I take a second to chew on this piece of information. “Doesn’t that mean that the Group hires a lot of similar people?”
“Well, Simon double majored in psychology and computer science, and he chose the first crop by hand from his buddies if I had to guess. Since then hiring’s mostly the result of ad-hoc discussions about “fit”. But we’re mostly STEM people, yeah. That’s why he was so insistent on having alternative tests, like the one that you evidently got hired from.” She chuckles, not unkindly. “No offence, but I could see your eyes glazing over. I mean, I’m also a new hire. Some of these days I barely know what I’m doing either.” She notices that she’s overcorrecting and becomes quiet again.
“I mean, in theory there’s no seniority here, right? Simon’s just first amongst equals, or so he keeps telling me.”
She shrugs. “I mean, I guess he likes the sound of that. But it’s clear who calls the shots. I certainly can’t just spend thousands to start a new project on a whim.” A pause. “Mind you, I do get a lot of leeway to do what I want. It’s just… there’s a pecking order, one that isn’t written down.”
“Fair enough.”
She cranes her neck. “I think Changdol’s coming over. Gotta bounce.” She pronounces it as one word, Changdol. And just like that she’s gone.
The voice that greets me is also not unkind. “How’s the geographical qualitative going?” Lee Chang-dol is one of the old guard, the original hires brought on board by Simon, and also one of the few other quasi-humanists in the building. My job is to produce a list of reports (he insists on calling them “qualitatives” as opposed to the “quantitative” data analytics) on conflict zones and areas of instability for him, areas where sophs might show themselves and be easily recruited. Like Simon, he insists on wearing a suit to work, a sharp cut cream and tan affair that combined with his well-combed, greying hair makes him seem naturally, effortlessly imposing. I try to work up whatever jargon I can remember.
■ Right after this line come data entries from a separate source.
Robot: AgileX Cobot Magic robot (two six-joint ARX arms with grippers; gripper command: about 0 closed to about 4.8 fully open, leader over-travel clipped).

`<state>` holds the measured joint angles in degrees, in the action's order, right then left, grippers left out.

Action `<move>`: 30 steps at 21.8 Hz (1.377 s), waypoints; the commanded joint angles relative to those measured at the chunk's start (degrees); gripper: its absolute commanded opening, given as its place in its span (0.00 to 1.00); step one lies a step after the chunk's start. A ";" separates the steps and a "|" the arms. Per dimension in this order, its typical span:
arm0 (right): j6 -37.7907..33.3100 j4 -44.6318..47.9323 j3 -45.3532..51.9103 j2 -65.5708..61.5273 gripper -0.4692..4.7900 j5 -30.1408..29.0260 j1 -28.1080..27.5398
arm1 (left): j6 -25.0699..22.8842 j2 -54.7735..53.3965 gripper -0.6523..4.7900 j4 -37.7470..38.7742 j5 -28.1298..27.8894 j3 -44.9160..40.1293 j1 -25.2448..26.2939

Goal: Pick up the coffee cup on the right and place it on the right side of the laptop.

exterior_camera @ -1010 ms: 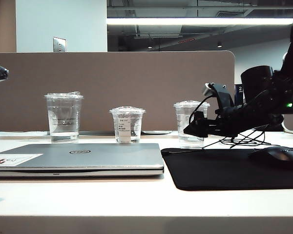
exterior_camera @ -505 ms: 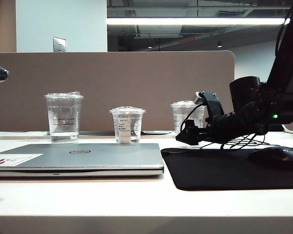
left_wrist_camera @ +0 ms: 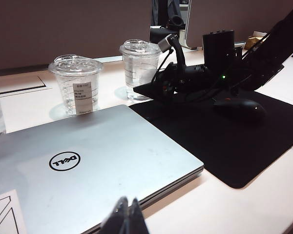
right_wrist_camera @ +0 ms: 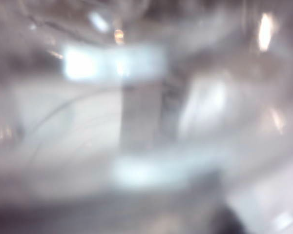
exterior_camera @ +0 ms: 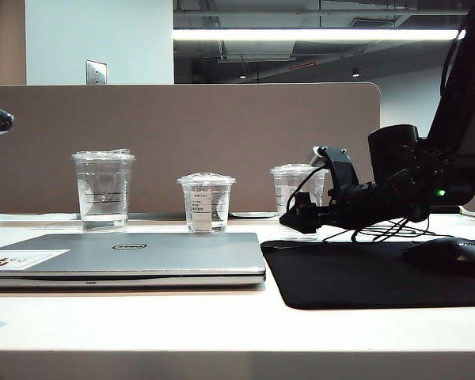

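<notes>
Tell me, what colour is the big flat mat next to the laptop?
The mat is plain black. It shows best in the left wrist view, lying right beside the silver laptop.

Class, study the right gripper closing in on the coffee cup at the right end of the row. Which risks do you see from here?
1. The right gripper comes in low and open at the coffee cup; a nudge could tip the tall, light cup.
2. The right wrist view is a blur of clear plastic, so alignment is hard to judge.
3. The mouse lies on the mat right of the laptop, crowding the drop spot.
</notes>
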<state>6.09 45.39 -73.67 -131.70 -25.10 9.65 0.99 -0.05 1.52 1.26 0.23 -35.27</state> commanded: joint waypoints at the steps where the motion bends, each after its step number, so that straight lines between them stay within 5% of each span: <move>1: -0.11 2.05 -0.15 0.35 1.00 0.15 0.11 | -0.13 -0.02 0.11 -0.33 0.02 0.17 -0.04; 8: -0.11 2.05 -0.15 0.35 0.74 0.13 0.13 | -0.13 -0.02 0.11 -0.31 0.02 0.17 -0.04; 30: -3.32 8.63 8.28 12.26 0.73 -0.48 0.11 | -0.13 -0.02 0.11 -0.35 0.02 0.17 -0.04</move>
<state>2.98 50.78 -66.65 -121.32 -25.39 9.69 0.99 -0.08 1.52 1.26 0.23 -35.27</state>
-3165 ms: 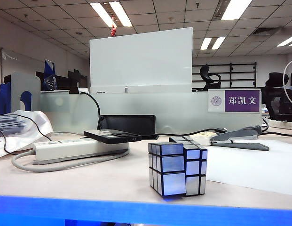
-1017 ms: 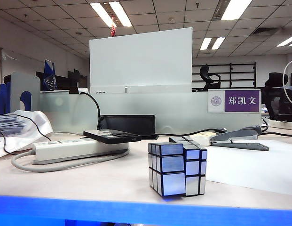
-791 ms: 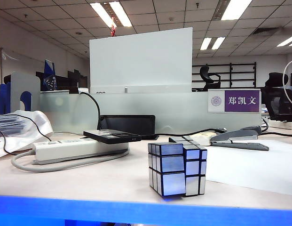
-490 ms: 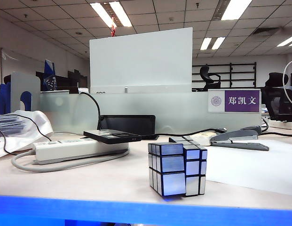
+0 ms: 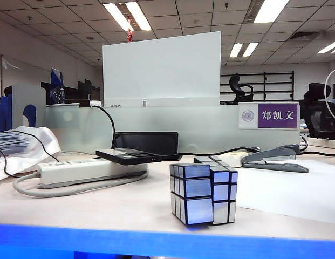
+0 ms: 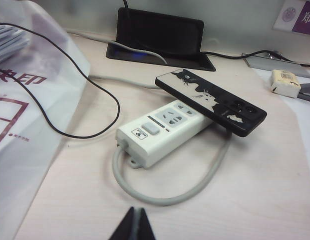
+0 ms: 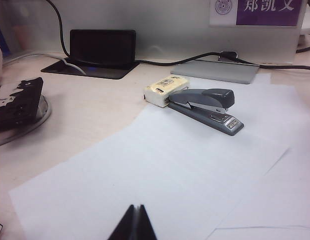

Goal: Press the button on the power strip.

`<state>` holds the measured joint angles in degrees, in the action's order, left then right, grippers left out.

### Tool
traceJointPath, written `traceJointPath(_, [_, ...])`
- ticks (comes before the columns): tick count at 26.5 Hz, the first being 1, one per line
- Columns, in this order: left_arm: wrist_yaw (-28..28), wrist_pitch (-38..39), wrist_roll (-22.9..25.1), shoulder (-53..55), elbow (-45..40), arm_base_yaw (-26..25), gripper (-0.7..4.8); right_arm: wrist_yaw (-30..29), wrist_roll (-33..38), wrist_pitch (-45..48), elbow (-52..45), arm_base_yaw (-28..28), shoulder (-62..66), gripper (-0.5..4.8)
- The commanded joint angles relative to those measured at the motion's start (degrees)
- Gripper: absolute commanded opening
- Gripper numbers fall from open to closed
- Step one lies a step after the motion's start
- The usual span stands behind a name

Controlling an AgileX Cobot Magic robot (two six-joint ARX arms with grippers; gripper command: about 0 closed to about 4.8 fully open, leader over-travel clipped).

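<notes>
Power strip (image 6: pixel 162 129) lies ahead of the left gripper (image 6: pixel 133 225), its long axis slanting away — grey button (image 6: pixel 151 128) at the near end, a black device (image 6: pixel 210 101) propped across the far end. Left fingertips pinched together; right gripper (image 7: pixel 135 222), likewise closed, hovers over paper (image 7: pixel 159 175), well apart from the strip.

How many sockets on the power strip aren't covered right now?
2 show on the power strip, both just past its grey button. The flat black device lies across the far end, so more may be hidden. Left gripper is short of the strip's near end.
</notes>
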<state>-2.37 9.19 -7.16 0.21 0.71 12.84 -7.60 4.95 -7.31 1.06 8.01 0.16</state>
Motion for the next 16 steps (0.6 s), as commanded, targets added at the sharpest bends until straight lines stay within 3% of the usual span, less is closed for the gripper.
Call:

“The Syrian conversion team’s reports are quite optimistic, lots of engaged young folks with high non-eusocial tendencies, at least one localised potential soph cluster who scored above the cutoff on organising and management capabilities.” Eusocial is our nice way of saying “conformist, uncreative, generally passive”. Definitely not soph material.
“Mm, mmm.” He flicks his hand in a distinctly Simon-like way. “Continue.”
“A lot of applicants also report being approached by another group—” all of a sudden I can feel his gaze on my back “—some kind of optimisation based charity?”
“The Global Optimisation Foundation.” There is a tense edge to his voice.
“Uh… yeah. Those people.”
“What’s the percentage?”
“About 80%. Based on conversations with those approached they mostly report positive experiences—”
“Ssi-bal!” He spins around. “I’m going to update opops. Give me the rest of the quali later.” I’m still not used to this culture of rapid exits. Alice is nowhere to be seen, so I pop her a message.
W: What’s opops?
A: Opops?
W: Changdol just said he’s going to update opops and left.
A: Opops or op ops?
W: I dunno
A: So op ops. Opposition Operations. Theyre the branch that monitors rival metaorgs
W: Metaorgs?
A: Rival groups like us. Same plan, different goals. We fight for the same sophie population.
W: Seems… conspiratorial.
A: You’ll get it when we do the CI.
W: CI?
A: Gtg, you’ll know when it happens.